- [Your goal] Output the data below exactly, down to the last character.

____

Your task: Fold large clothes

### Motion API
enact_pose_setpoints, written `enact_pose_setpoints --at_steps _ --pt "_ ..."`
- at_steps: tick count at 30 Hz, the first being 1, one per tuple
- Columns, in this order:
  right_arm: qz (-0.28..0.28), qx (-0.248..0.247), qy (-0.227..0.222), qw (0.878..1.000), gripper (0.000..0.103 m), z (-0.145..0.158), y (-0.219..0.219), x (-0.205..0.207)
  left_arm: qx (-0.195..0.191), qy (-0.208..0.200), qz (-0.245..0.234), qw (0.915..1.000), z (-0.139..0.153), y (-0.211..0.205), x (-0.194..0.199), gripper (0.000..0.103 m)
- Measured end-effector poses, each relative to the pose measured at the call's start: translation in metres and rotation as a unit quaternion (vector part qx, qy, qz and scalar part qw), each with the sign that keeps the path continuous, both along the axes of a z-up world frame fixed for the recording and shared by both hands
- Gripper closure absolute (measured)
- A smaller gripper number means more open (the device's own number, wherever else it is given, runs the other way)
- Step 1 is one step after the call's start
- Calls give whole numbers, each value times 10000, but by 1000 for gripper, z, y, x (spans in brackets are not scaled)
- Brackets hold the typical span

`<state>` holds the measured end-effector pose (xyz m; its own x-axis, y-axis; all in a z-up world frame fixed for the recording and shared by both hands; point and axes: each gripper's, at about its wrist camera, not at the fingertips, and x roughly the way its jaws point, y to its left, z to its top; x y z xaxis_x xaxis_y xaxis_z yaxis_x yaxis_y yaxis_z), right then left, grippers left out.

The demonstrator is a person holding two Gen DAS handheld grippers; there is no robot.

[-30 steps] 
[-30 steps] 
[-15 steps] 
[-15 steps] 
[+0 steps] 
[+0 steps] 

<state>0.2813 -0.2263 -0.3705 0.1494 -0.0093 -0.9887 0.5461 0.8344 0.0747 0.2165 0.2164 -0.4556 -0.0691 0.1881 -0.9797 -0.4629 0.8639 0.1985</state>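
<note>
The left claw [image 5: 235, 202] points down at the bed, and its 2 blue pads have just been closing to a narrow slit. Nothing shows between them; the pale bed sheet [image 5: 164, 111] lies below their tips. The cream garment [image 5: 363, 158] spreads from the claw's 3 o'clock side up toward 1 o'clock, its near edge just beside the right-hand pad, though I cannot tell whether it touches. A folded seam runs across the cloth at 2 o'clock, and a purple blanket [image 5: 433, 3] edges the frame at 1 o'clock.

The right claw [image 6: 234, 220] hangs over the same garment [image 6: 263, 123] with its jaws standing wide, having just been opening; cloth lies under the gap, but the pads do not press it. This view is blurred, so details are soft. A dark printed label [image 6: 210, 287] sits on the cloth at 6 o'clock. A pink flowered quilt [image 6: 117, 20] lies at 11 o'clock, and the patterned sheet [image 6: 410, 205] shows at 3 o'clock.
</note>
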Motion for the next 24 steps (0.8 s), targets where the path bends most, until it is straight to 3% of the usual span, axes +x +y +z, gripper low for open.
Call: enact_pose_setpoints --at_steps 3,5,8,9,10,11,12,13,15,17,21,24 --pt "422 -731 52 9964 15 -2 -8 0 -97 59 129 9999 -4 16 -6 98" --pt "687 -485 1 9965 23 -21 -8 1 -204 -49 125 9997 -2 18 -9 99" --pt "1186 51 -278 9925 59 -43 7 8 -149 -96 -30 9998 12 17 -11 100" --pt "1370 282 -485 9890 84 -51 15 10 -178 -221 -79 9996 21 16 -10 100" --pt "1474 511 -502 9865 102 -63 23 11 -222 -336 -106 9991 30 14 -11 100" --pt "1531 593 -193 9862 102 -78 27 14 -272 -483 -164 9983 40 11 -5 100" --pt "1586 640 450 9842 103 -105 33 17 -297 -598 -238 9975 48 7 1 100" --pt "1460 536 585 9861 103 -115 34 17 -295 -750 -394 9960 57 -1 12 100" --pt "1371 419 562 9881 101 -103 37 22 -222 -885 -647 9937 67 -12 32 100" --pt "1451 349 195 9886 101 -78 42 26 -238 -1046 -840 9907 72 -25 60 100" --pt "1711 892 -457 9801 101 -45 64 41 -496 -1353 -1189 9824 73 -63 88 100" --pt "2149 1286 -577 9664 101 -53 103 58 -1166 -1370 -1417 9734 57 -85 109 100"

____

- [Answer below]
Your task: Fold large clothes

### Motion API
enact_pose_setpoints, written `enact_pose_setpoints --at_steps _ --pt "_ ..."`
- at_steps: tick count at 30 Hz, the first being 1, one per tuple
- Columns, in this order:
  right_arm: qz (-0.28..0.28), qx (-0.248..0.247), qy (-0.227..0.222), qw (0.878..1.000), gripper (0.000..0.103 m), z (-0.145..0.158), y (-0.219..0.219), x (-0.205..0.207)
  left_arm: qx (-0.195..0.191), qy (-0.208..0.200), qz (-0.245..0.234), qw (0.915..1.000), z (-0.139..0.153), y (-0.211..0.205), x (-0.194..0.199), gripper (0.000..0.103 m)
- Measured end-effector poses, each relative to the pose measured at the call's start: translation in metres and rotation as a unit quaternion (vector part qx, qy, qz and scalar part qw), each with the sign that keeps the path continuous, both along the axes of a z-up world frame fixed for the recording and shared by both hands
- Gripper closure absolute (measured)
- A smaller gripper number means more open (the device's own number, wherever else it is given, runs the other way)
- Step 1 is one step after the call's start
- Calls give whole numbers, each value times 10000, but by 1000 for gripper, z, y, x (spans in brackets are not scaled)
- Brackets hold the typical span

`<state>` holds the measured end-effector pose (xyz m; its own x-axis, y-axis; all in a z-up world frame fixed for the recording and shared by both hands; point and axes: each gripper's, at about its wrist camera, not at the fingertips, and x roughly the way its jaws point, y to its left, z to its top; x y z xaxis_x xaxis_y xaxis_z yaxis_x yaxis_y yaxis_z), right then left, grippers left out.

The demonstrator is a person holding two Gen DAS handheld grippers; there is no robot.

[-30 steps] 
[-30 steps] 
[-15 steps] 
[-15 steps] 
[+0 steps] 
[+0 steps] 

<state>0.2813 -0.2263 -0.3705 0.1494 -0.0093 -0.9887 0.5461 0.8344 0.0747 0.2165 0.2164 -0.4556 -0.0691 0.1881 -0.9797 -0.4629 0.8639 0.1985</state>
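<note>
The left claw [image 5: 235, 202] points down at the bed, and its 2 blue pads have just been closing to a narrow slit. Nothing shows between them; the pale bed sheet [image 5: 164, 111] lies below their tips. The cream garment [image 5: 363, 158] spreads from the claw's 3 o'clock side up toward 1 o'clock, its near edge just beside the right-hand pad, though I cannot tell whether it touches. A folded seam runs across the cloth at 2 o'clock, and a purple blanket [image 5: 433, 3] edges the frame at 1 o'clock.

The right claw [image 6: 234, 220] hangs over the same garment [image 6: 263, 123] with its jaws standing wide, having just been opening; cloth lies under the gap, but the pads do not press it. This view is blurred, so details are soft. A dark printed label [image 6: 210, 287] sits on the cloth at 6 o'clock. A pink flowered quilt [image 6: 117, 20] lies at 11 o'clock, and the patterned sheet [image 6: 410, 205] shows at 3 o'clock.
</note>
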Motion for the next 24 steps (0.8 s), targets where the path bends most, until it is straight to 3% of the usual span, axes +x +y +z, gripper low for open.
Call: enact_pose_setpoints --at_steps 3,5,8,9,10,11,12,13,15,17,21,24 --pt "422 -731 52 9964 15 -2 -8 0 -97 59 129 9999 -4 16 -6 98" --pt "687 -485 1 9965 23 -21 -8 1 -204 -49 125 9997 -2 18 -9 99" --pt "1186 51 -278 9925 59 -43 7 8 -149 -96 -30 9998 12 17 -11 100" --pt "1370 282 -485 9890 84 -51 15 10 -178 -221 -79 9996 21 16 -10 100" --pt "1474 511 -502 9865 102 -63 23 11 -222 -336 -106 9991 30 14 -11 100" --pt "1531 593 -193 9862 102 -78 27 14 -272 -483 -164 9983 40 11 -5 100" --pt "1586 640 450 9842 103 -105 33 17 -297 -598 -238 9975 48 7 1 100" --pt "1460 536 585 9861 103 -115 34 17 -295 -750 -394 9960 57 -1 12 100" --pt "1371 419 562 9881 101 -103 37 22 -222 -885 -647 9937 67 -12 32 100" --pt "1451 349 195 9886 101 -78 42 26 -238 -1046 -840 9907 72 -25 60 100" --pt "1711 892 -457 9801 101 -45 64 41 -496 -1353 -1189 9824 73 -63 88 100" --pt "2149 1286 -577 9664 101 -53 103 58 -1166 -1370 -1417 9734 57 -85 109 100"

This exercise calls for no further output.